◆ WHAT YOU WILL DO:
Pictures must be left out. Print the lines from the beginning of the material through the line holding "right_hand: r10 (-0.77", exactly and nothing else.

◆ SUPPLIED INFORMATION:

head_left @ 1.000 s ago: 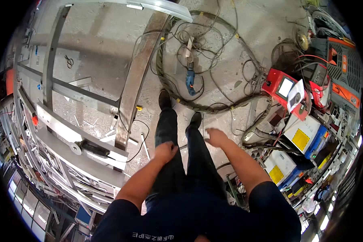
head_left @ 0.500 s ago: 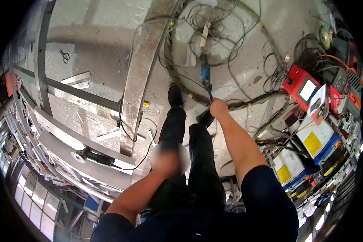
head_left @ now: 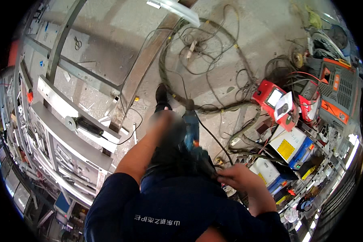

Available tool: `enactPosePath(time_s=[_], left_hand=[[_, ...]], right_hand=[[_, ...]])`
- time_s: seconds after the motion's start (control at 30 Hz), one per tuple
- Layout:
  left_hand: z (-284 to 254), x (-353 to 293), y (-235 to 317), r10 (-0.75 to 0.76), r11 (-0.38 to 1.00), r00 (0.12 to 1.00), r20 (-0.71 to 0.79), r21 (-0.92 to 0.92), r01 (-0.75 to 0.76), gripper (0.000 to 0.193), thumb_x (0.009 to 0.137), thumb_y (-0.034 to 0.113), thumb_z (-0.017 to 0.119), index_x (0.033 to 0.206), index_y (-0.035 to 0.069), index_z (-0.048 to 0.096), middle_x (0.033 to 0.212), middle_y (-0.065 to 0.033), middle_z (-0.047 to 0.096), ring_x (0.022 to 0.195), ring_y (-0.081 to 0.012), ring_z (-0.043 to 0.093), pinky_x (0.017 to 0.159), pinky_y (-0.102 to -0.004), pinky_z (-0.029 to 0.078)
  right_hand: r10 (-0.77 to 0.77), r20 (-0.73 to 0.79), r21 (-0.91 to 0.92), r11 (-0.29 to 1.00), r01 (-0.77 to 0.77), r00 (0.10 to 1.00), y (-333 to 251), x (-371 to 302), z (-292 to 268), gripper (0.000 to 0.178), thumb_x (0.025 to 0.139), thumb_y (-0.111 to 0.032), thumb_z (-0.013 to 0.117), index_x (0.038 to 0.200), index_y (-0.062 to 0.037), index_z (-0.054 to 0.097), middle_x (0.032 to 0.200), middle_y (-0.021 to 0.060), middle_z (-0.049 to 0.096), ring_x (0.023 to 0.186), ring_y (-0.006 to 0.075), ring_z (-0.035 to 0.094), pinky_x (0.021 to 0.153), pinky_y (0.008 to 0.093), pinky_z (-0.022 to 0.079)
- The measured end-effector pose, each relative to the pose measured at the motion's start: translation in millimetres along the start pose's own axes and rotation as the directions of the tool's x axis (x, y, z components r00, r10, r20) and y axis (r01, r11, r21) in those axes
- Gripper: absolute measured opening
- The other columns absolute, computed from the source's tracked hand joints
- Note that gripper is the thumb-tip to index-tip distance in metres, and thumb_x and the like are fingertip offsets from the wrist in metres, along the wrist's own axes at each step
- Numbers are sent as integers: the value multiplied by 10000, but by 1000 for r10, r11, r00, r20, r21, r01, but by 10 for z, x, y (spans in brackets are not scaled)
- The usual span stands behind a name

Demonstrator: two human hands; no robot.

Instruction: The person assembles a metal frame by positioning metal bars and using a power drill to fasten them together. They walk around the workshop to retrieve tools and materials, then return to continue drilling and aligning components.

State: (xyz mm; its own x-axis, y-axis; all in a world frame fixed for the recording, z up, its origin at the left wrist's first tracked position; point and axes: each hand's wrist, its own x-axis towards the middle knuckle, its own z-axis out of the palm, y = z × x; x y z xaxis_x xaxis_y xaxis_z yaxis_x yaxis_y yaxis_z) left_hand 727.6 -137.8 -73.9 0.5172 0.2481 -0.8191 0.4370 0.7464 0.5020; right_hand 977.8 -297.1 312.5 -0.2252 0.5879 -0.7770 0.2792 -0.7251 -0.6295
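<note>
A blue power drill is held up close to my body, its dark front end pointing away from me. My right hand has its fingers closed at the dark rear end of the drill, near my lap on the right. My left hand is just left of the drill's body. Blur covers its fingers, so whether it touches the drill does not show. A dark cord runs beside the drill toward my right hand.
An angle grinder lies on metal beams at left. Coiled cables and a thick hose cover the floor ahead. A red machine with a screen, an orange-grey machine and white boxes stand at right.
The drill has come up from the floor toward my body, and my right hand has drawn back with it. My left hand has moved forward beside the drill. My view has shifted.
</note>
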Motion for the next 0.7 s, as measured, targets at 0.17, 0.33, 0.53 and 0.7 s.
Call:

◆ TASK OUTPUT:
head_left @ 1.000 s ago: 
head_left @ 0.500 s ago: 
head_left @ now: 

Available tool: `enactPosePath(time_s=[_], left_hand=[[_, ...]], right_hand=[[_, ...]])`
- time_s: seconds after the motion's start (control at 30 Hz), one per tuple
- Layout:
  left_hand: z (-284 to 254), x (-353 to 293), y (-235 to 317), r10 (-0.75 to 0.76), r11 (-0.38 to 1.00), r00 (0.12 to 1.00), r20 (-0.71 to 0.79), r21 (-0.92 to 0.92), r01 (-0.75 to 0.76), gripper (0.000 to 0.193), thumb_x (0.009 to 0.137), thumb_y (-0.034 to 0.113), thumb_z (-0.017 to 0.119), index_x (0.033 to 0.206), index_y (-0.035 to 0.069), index_z (-0.048 to 0.096), middle_x (0.033 to 0.212), middle_y (-0.065 to 0.033), middle_z (-0.047 to 0.096), ring_x (0.022 to 0.195), ring_y (-0.081 to 0.012), ring_z (-0.043 to 0.093), pinky_x (0.017 to 0.159), pinky_y (-0.102 to -0.004), pinky_z (-0.029 to 0.078)
  right_hand: r10 (-0.77 to 0.77), r20 (-0.73 to 0.79), r21 (-0.91 to 0.92), r11 (-0.29 to 1.00), r01 (-0.77 to 0.77), r00 (0.10 to 1.00), y (-333 to 251), x (-371 to 302), z (-292 to 268), gripper (0.000 to 0.178), thumb_x (0.025 to 0.139), thumb_y (-0.111 to 0.032), thumb_z (-0.013 to 0.117), index_x (0.038 to 0.200), index_y (-0.062 to 0.037), index_z (-0.054 to 0.097), middle_x (0.032 to 0.200), middle_y (-0.021 to 0.060), middle_z (-0.049 to 0.096), ring_x (0.023 to 0.186), ring_y (-0.006 to 0.075), ring_z (-0.035 to 0.094), pinky_x (0.021 to 0.153), pinky_y (0.008 to 0.093), pinky_z (-0.022 to 0.079)

No further output is required, since the answer is complete.